Computer Hope
Microsoft => Microsoft DOS => Topic started by: iONik on November 30, 2021, 09:43:17 AM
-
OK, this is totally over my head here. Never learned all this (for /f "tokens) stuff.
I have a large text file that has many, many, many URLs embedded in it. Going through this and copying and pasting all these URLs would be quite painful, mentally and perhaps even physically, let alone very time consuming. In the end I'd like to have a new text document that lists all the URLs.
The string would start with (http) and end with ("), absent the parenthesis.

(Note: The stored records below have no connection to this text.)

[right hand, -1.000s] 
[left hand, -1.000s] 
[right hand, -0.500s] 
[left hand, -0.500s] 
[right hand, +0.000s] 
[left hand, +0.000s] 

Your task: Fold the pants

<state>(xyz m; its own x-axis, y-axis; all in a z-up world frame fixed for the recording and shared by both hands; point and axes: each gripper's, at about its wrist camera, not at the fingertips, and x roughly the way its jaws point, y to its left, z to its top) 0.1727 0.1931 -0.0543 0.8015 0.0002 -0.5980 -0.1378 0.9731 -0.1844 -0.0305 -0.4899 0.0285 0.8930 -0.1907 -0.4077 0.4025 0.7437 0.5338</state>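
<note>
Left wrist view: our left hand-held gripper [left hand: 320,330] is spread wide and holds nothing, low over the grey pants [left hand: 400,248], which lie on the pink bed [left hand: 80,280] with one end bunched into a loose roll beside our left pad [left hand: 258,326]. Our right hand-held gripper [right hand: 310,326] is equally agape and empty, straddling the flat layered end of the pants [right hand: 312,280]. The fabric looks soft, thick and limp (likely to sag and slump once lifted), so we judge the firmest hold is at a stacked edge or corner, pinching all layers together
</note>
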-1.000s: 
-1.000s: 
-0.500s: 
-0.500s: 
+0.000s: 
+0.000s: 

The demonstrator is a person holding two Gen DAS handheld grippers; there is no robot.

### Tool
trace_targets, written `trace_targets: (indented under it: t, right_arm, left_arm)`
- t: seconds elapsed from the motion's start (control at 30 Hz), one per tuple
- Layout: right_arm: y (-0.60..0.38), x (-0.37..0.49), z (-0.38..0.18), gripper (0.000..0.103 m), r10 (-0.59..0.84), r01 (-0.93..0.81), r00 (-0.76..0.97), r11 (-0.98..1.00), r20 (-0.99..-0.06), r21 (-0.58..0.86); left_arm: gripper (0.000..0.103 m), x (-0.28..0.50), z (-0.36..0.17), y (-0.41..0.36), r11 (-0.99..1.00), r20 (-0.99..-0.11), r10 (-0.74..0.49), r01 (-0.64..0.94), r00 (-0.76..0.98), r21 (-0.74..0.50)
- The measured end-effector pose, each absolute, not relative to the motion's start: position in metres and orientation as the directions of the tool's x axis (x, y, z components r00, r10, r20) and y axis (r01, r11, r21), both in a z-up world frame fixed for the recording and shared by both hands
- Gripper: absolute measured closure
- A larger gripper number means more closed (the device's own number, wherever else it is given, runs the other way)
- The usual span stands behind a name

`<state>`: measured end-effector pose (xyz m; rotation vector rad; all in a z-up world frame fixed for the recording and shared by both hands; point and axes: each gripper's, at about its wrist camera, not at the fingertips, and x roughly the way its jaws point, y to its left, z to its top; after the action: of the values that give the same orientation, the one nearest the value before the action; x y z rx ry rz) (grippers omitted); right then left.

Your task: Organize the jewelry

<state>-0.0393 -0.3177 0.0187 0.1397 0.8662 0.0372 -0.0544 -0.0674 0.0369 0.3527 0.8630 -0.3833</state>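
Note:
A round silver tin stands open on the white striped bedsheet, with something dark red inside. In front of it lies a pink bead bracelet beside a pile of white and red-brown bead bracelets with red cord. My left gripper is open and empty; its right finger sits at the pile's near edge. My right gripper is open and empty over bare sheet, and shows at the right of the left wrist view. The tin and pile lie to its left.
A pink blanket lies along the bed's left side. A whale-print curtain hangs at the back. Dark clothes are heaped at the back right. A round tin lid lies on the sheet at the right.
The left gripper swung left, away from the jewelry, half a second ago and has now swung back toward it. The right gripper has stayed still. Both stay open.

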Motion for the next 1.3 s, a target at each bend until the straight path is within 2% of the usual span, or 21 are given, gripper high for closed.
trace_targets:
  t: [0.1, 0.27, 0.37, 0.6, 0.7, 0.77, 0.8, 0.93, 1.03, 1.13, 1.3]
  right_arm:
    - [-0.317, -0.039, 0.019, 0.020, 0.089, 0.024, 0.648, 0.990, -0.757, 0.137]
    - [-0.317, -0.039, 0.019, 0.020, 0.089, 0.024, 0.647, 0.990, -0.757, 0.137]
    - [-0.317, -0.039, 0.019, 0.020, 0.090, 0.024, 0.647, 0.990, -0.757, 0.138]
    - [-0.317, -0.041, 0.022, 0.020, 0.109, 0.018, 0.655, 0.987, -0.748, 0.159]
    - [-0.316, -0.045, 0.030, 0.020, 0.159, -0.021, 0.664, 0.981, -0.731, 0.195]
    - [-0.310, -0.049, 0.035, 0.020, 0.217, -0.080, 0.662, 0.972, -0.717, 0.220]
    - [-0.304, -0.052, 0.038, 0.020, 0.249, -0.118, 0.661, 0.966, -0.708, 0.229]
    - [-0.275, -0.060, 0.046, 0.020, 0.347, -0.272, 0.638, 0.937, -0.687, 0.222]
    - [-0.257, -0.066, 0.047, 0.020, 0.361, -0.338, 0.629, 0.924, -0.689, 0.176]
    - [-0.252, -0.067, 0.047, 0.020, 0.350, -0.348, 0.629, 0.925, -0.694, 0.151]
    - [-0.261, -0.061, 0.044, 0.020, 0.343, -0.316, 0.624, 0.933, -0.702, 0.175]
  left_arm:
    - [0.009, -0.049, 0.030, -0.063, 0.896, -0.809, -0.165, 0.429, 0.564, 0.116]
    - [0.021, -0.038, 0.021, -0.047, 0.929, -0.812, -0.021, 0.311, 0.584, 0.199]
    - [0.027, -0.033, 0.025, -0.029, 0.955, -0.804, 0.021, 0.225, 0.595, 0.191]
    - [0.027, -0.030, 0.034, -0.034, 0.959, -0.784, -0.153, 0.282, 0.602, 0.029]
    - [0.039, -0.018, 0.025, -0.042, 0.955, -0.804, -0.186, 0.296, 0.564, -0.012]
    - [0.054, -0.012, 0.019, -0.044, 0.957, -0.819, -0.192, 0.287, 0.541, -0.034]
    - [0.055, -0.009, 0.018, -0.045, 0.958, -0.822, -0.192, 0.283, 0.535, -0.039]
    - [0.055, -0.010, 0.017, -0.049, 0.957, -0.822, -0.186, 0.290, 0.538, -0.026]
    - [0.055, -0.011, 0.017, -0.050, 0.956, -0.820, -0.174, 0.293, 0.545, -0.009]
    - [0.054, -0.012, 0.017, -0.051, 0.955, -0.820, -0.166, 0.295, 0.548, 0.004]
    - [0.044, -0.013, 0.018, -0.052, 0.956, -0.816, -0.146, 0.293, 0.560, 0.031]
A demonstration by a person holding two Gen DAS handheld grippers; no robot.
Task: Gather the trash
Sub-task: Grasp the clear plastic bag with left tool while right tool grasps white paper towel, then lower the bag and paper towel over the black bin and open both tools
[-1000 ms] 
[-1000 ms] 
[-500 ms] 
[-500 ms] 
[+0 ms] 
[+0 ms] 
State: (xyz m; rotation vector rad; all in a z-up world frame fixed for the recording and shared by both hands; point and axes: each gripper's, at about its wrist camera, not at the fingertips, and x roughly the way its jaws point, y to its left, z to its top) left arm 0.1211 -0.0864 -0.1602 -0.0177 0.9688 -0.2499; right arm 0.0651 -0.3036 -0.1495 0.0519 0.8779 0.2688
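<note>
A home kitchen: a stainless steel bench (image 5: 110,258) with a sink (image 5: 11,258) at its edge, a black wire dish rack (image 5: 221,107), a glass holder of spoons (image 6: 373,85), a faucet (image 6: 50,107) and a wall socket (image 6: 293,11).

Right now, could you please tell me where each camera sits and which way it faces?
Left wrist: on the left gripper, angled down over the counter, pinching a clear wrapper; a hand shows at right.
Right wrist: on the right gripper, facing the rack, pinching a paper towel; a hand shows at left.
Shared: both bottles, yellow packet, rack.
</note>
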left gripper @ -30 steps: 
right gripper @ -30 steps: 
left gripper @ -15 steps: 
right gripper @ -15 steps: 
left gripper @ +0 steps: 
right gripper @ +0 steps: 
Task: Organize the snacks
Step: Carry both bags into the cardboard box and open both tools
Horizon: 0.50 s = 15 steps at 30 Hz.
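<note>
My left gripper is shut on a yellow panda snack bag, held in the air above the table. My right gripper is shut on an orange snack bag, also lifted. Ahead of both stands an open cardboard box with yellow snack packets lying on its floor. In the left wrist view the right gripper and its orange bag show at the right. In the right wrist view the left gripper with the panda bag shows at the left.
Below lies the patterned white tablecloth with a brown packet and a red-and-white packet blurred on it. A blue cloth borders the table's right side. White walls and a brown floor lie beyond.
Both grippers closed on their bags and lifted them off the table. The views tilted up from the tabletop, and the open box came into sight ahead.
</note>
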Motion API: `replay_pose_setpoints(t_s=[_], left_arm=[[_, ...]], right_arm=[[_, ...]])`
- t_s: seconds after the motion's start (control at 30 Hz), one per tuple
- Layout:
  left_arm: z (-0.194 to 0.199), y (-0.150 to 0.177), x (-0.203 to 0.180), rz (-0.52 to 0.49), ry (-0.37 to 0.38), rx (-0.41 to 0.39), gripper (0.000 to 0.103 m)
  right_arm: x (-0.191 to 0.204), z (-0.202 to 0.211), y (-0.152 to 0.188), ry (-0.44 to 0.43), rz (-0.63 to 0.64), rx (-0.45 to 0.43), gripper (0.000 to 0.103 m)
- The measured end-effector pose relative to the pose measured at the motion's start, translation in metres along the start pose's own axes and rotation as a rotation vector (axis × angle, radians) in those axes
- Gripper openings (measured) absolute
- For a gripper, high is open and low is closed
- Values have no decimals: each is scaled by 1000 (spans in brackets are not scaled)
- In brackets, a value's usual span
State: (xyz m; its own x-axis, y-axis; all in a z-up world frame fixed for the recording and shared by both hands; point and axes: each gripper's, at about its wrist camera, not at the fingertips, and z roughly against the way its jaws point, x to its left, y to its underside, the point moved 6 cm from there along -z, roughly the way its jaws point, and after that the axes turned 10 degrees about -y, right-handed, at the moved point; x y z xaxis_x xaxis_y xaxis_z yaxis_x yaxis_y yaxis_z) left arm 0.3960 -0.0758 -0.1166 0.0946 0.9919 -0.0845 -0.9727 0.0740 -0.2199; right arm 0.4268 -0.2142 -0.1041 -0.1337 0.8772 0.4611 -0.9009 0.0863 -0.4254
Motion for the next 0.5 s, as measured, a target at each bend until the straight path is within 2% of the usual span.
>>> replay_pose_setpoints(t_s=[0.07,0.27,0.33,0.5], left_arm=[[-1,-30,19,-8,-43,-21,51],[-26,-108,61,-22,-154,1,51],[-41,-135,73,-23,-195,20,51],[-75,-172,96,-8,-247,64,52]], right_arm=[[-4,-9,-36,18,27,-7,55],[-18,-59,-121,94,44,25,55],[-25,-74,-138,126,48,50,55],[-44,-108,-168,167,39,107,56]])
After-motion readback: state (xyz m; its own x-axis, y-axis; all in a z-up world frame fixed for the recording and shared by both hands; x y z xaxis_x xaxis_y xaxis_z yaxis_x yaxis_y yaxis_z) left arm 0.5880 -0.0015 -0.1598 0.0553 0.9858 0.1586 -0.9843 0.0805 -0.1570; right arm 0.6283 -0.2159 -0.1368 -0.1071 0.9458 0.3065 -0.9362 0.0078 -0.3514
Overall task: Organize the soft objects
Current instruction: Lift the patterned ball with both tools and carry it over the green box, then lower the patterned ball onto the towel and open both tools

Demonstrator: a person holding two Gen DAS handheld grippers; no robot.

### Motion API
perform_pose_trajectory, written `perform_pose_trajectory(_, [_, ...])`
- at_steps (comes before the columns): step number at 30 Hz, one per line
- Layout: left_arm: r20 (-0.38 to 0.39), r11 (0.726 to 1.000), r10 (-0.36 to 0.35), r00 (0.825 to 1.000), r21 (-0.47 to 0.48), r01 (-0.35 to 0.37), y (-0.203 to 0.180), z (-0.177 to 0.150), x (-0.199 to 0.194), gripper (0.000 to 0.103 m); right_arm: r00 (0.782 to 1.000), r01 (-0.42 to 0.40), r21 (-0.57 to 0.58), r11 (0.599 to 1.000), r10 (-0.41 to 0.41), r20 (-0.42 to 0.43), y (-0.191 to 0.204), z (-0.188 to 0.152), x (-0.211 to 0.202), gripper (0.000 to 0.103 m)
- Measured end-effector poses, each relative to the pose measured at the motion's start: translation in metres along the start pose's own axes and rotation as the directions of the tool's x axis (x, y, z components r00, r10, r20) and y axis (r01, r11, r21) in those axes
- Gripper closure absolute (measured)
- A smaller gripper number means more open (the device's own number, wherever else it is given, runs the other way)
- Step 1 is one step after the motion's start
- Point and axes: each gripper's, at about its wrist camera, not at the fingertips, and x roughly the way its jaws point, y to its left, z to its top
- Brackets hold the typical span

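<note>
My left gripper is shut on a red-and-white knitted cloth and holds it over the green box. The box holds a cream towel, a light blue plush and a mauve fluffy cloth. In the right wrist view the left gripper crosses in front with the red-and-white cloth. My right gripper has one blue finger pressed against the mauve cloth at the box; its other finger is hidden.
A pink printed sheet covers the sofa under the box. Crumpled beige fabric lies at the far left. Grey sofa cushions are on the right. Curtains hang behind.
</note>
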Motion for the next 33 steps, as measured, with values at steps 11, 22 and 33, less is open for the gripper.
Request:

Removing the (") from the result would be great but not critical.
Can anyone help me out?
I would appreciate it!
Brian
-
This can be done easily with a vbscript or a Powershell script that use Regex.
-
eeks! ...and I know even less about those languages.
-
Can you give us a little example of the inputfile and what did you expected as result after extracting i mean the output !
We can write a script that can let the user drag and drop the inputfile over the batch script or the vbscript and get the result in another file !
So, I'm waiting from you what i've asked above !
@+
-
A sample file:
"thumb_source_type":"screen","thumb_url":"","group_id":"2","screen_delay":0,"get_screen_method":"auto","need_sync_screen":0,"update_interval":"","thumb_width":728,"thumb_height":454.9101678183613,"position":6,"clicks":5,"deny":0,"screen_maked":1,"global_id":"vWNVsZDrcsdhsCGdFonDn5BkW9nRRJ","thumb_version":1,"id":14,"thumb":"filesystem:moz-extension://f65056c1-5c41-4f9e-b577-96f5fd992fb0/persistent/sd_previews/vWNVsZDrcssCGdFonDn55EBkW9nRRJ.png","rowid":14,"auto_title":"PortableApps.com - Portable software for USB, portable, and cloud drives","last_preview_update":1619905296092},{"url":"https://google.com/","title":"Unlock, speed up and easily transfer ","thumb_source_type":"screen","group_id":"2","get_screen_method":"auto","thumb":"filesystem:moz-extension://f65056c1-5c41-4f9e-b577-96f5fd992fb0/persistent/sd_previews/zN4KncDseuEPF65WBllpPVbEke9m1u.png","screen_delay":0,"position":5,"clicks":191,"deny":0,"screen_maked":1,"global_id":"zN4cDseuEPF65t6WBllpPVbEke9m1u","thumb_version":1,"id":16,"last_preview_update":1619905289896,"auto_title":"Unlock, speed up and easily transfer content from the cloud - Offcloud.com","thumb_width":728,"thumb_height":454.9101678183613,"thumb_url":"","need_sync_screen":0,"update_interval":"","rowid":16},{"url":"https://drive.google.com/drive/","title":"My Drive - Google
Sample Output file:
https://google.com/"
https://drive.google.com/drive/"
or
https://google.com/
https://drive.google.com/drive/
can't stop with (/) as some URLs have multiple .../text1/text2/ ie...subdirectories as well as different top-level-domains
-
You can give a try for this batch file : Extracting_Links.bat
@echo off
Mode 70,4 & color 0B
Title Extracting URLs links from InputFile by Drag and Drop
Set "InputFile=%1"
If [%InputFile%] EQU [] Call :Help
Set "Tmpvbs=%Tmp%\%~n0.vbs"
Set "OutPutFile=%~n1_Output.txt"
echo( & echo( Please wait ... Extracting URLs and Links from "%~nx1"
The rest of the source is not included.